- Tireh Location within Iran
- Coordinates: 34°18′28″N 50°55′00″E﻿ / ﻿34.30778°N 50.91667°E
- Country: Iran
- Province: Qom
- County: Kahak
- District: Fordo
- Rural District: Khaveh

Population (2016)
- • Total: 66
- Time zone: UTC+3:30 (IRST)

= Tireh, Qom =

Village in Qom province, Iran

Tireh (تيره) (Note: Also romanized as Tīreh; also known as Tīneh) is a village in Khaveh Rural District of Fordo District in Kahak County, Qom province, Iran.

==Demographics==
===Population===
At the time of the 2006 National Census, the village's population was 51 in 13 households, when it was in Fordo Rural District of Kahak District (Note: Formerly Nofel Loshato District, renamed the Central District of Kahak County) in Qom County.
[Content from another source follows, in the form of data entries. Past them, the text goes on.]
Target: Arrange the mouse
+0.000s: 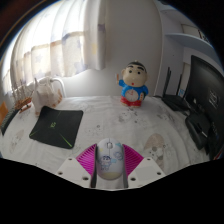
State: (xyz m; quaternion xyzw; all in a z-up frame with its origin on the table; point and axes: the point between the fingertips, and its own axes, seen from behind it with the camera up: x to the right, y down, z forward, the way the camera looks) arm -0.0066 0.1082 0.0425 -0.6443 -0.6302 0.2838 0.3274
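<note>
A pale, rounded mouse point(110, 158) sits right between the 2 fingers of the gripper point(110, 165), and the magenta pads point(88, 160) press against its sides, so the gripper is closed around it and holding it, just above or on the white surface point(100, 125). Ahead and to the left of the fingers a dark mouse mat point(55, 126) lies flat on the surface. Further ahead, slightly to the right, a cartoon boy figure point(133, 85) in a red top stands upright. Far right, a dark monitor point(205, 95) stands at the edge. Beyond the mat, white curtains point(55, 55) hang along the back.
</note>
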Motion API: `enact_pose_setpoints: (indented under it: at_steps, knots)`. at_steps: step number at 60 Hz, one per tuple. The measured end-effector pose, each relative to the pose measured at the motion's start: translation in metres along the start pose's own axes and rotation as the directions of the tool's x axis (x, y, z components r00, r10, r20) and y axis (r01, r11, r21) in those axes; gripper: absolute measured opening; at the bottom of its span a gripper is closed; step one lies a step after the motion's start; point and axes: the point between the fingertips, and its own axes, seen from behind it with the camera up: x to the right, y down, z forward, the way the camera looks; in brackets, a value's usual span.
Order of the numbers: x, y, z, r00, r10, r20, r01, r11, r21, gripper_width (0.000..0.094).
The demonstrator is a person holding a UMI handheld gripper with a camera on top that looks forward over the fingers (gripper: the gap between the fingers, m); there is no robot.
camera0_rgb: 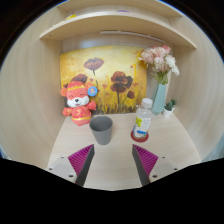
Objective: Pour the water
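A small clear bottle (144, 118) with a white cap and blue label stands upright on a red coaster (141, 135), ahead and to the right of my fingers. A grey cup (101, 129) stands on the pale table (112, 160), just ahead of my left finger. My gripper (113, 160) is open, its magenta pads wide apart with only bare tabletop between them. Both cup and bottle are beyond the fingertips, untouched.
A red and white plush toy (77, 103) sits behind the cup at the left. A pale vase with pink flowers (159, 75) stands at the back right. A flower painting (104, 78) covers the back wall under a shelf (110, 25).
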Motion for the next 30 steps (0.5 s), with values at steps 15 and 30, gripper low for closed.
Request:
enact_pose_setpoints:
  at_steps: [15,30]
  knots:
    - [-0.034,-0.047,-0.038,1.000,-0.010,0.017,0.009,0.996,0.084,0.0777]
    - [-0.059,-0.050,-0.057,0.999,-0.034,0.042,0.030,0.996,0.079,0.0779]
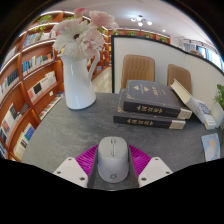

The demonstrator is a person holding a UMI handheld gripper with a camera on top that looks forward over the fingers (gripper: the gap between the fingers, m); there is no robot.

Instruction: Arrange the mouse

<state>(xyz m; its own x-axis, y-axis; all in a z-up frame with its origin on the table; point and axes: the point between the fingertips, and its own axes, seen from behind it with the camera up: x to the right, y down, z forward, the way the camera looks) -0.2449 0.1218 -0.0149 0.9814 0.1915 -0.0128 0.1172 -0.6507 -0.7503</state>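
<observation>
A light grey computer mouse (pixel 112 160) sits between my gripper's (pixel 112 172) two fingers, its long side pointing away from me. The magenta pads (pixel 88 158) press against both of its sides with no gap showing. The gripper is shut on the mouse and holds it over the near part of the grey tabletop (pixel 80 125). The mouse's rear end is hidden below the fingers.
A white vase (pixel 78 82) with pale pink flowers stands beyond the fingers to the left. A stack of dark books (pixel 152 103) lies ahead to the right, with an open book (pixel 197 103) beside it. Two chairs (pixel 138 70) and bookshelves (pixel 30 70) stand behind the table.
</observation>
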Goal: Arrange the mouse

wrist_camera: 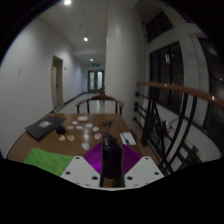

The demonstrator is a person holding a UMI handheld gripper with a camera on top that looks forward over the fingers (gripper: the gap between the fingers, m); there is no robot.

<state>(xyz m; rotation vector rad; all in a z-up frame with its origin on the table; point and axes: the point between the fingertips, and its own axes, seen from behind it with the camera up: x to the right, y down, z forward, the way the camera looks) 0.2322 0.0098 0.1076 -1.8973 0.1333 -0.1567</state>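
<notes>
- Mouse (111, 158): a dark, upright-looking object sits between the two fingers, against the purple pad; it is most likely the mouse, though its shape is hard to read.
- Gripper (111, 165): the jaws appear closed onto this dark object, with both pads pressing its sides, so I judge it held and lifted clear of the table (40, 140).
- Green mat (45, 160): it lies on the near part of the table, just beside the fingers, and looks like the likely resting place for the mouse.
- Farther along the table are a dark laptop-like item (45, 126), several small white bits (82, 128) and a keyboard (127, 138); a chair (99, 102) stands at the far end.
- Progress, as a judgement: the pick-up seems done, while setting the mouse down in its proper place and letting go are not yet done.
</notes>
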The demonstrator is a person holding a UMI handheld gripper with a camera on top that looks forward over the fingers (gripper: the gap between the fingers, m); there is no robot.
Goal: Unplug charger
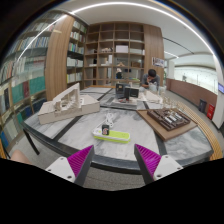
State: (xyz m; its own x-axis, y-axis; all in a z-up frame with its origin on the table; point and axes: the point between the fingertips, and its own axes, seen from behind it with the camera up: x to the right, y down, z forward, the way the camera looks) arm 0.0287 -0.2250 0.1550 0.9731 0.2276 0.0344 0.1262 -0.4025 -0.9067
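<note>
Hovering above the table (185,142) edge | gripper (113,158) fingers spread apart, gripping nothing | charger (106,128), a small white item standing on a yellow-green strip (113,136), sat just ahead of the fingers, slightly left of centre | its long axis looked upright, though too small to confirm | approach judged straight forward and down.

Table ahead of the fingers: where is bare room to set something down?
Bare marble table lies between the green-based charger and the brown model board, and left toward the white model. Farther back is crowded with models. The hand-held gripper hangs open, short of the charger.
</note>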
The following census in 2011 counted 46 people in 13 households. The 2016 census measured the population of the village as 66 people in 22 households.

In 2021, the district was separated from the county in the establishment of Kahak County and renamed the Central District. The new county was divided into two districts of two rural districts each, with Kahak as its capital and only city at the time. Tireh was transferred to Khaveh Rural District created in the new Fordo District.